Sir Ian Hugh Kāwharu (born Ian Hugh Paora; 18 February 1927 - 19 September 2006) was an academic and paramount chief of the Ngāti Whātua Māori tribe in New Zealand.

==Biography==
Hugh was born to parents Janet née Anderson, an English physiotherapist, and Wiremu Paora in Ashburton, New Zealand, in 1927 and christened Ian Hugh Paora. While a child, his surname was changed from Paora to Kāwharu, in remembrance of his paternal great-grandfather Paora Kawharu (Hugh's grandfather had the patronym Hauraki Paora). Wiremu was a nephew of Ōtene Pāora.

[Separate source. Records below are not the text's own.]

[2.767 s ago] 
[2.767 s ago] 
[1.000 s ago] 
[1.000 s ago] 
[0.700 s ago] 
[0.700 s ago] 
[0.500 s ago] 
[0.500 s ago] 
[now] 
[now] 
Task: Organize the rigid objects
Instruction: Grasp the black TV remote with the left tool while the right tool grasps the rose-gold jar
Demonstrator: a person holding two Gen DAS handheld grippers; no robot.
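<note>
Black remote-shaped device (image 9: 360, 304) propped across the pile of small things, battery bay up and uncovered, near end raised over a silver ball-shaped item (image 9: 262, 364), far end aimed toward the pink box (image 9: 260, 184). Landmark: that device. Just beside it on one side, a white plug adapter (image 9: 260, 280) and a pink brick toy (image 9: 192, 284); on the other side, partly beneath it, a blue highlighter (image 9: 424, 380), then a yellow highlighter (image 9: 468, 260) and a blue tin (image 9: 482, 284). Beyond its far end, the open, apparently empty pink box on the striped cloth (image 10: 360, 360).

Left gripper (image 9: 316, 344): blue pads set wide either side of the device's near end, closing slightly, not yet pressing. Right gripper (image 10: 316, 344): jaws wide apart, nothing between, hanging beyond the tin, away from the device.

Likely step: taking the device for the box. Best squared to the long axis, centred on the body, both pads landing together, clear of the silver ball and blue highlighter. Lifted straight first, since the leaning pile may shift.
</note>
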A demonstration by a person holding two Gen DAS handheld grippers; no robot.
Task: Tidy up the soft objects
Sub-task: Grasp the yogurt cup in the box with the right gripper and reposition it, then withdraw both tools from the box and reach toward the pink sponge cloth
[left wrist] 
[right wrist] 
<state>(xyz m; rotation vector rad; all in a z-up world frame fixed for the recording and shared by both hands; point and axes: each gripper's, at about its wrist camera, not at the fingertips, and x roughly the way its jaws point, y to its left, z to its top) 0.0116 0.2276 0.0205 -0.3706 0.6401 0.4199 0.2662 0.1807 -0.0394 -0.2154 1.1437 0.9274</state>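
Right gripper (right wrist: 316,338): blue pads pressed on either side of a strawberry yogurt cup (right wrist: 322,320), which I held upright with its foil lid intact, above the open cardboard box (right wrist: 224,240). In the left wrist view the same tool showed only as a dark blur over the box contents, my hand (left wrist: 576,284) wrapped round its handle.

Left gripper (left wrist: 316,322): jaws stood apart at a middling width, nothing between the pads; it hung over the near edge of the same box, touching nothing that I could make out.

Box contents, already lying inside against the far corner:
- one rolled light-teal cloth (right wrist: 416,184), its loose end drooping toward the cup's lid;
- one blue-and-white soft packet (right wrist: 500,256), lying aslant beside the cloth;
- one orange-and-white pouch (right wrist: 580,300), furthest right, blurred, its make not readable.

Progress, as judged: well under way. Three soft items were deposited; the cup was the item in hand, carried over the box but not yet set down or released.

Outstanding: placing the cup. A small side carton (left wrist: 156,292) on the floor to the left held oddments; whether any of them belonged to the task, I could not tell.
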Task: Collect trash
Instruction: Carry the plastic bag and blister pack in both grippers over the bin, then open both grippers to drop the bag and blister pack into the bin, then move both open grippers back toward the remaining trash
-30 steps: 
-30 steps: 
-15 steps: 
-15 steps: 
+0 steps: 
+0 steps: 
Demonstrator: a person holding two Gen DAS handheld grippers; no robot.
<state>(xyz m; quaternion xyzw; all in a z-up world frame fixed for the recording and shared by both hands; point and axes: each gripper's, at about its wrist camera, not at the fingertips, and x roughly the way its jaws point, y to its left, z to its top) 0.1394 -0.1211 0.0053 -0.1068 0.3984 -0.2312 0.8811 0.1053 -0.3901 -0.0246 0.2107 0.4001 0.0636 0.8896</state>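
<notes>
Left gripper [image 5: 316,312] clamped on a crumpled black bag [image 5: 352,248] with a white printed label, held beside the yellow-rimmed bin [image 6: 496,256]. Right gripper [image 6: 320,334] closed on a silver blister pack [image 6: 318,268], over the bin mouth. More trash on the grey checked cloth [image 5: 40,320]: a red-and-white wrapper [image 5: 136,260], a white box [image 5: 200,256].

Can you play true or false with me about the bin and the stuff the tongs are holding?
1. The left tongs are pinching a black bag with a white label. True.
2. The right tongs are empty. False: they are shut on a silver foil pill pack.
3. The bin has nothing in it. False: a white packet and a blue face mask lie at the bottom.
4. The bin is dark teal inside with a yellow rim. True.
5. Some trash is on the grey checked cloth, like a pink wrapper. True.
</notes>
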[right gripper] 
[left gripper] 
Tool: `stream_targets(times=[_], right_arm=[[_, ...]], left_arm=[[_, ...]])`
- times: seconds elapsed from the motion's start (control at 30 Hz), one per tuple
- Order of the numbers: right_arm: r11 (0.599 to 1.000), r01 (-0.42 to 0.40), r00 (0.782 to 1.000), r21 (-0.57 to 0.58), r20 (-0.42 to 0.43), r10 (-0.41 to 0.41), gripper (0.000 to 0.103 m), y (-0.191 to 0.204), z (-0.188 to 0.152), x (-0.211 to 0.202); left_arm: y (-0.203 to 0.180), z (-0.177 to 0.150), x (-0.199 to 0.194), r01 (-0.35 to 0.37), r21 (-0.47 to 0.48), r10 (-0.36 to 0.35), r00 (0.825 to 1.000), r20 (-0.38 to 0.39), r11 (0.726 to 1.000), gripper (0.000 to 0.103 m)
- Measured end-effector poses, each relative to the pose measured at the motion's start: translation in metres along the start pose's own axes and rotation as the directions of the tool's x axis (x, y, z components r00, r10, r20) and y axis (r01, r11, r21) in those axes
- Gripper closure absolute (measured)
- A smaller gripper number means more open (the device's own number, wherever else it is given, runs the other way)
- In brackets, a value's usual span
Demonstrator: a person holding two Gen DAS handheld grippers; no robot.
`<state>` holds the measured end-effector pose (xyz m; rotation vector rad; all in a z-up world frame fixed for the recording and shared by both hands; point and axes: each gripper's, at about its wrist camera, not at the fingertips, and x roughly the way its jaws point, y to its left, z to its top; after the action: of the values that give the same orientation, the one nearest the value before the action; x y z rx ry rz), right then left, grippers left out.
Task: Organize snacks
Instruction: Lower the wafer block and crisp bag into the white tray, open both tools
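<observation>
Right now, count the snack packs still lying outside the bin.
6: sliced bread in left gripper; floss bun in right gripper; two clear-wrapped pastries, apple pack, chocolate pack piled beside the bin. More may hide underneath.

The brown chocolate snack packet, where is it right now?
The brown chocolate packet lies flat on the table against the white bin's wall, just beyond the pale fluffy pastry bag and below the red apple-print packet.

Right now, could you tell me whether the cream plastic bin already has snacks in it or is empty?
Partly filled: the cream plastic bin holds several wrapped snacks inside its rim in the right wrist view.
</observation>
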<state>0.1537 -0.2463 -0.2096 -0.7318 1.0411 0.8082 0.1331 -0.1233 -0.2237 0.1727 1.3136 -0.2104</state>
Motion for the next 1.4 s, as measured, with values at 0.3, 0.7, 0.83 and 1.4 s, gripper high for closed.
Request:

Kāwharu attended Auckland Grammar School. He gained a BSc in geology and physics from the University of Auckland, an MA in anthropology from Cambridge University and an MLitt and DPhil from Oxford University.

In 1970, he became the foundation professor of social anthropology and Māori Studies at Massey University. Between 1985 and 1993 he was professor of Māori Studies and head of the Department of Anthropology at The University of Auckland, where he directed the building of the university's marae and was made an emeritus professor after he retired.

Waipapa marae, University of Auckland

He was chair of the Ngāti Whātua o Ōrākei Māori Trust Board from 1978 to 2006. He served on the Royal Commission of the Courts (1976–1978), the New Zealand Māori Council, the Board of Māori Affairs (1987–1990) and the Waitangi Tribunal (1986–1996). He was a New Zealand delegate to UNESCO and a consultant to the United Nations Economic and Social Council (ECOSOC) and the Food and Agriculture Organization (FAO). He was also President of the Polynesian Society.

In the 1989 Queen's Birthday Honours, Kāwharu was appointed a Knight Bachelor, for services to the Māori people. In 1992, he was awarded the Elsdon Best Memorial Medal by the Polynesian Society, and in 1994 was elected a Fellow of the Royal Society of New Zealand. In the 2002 Queen's Birthday and Golden Jubilee Honours, Kāwharu was appointed to the Order of New Zealand.

He was patron of the Pitt Rivers Museum and an honorary Fellow of Exeter College, Oxford.

Kāwharu authored the book, Māori Land Tenure: Studies of a changing institution, published in 1977, and was selected as one of the 180 most significant works of Māori-authored non-fiction.

Kāwharu died in Auckland in 2006. Merata Kawharu and Amokura Kawharu are two of his daughters.

== Works ==
Kāwharu, Hugh. "Māori Land Tenure: Studies of a Changing Institution"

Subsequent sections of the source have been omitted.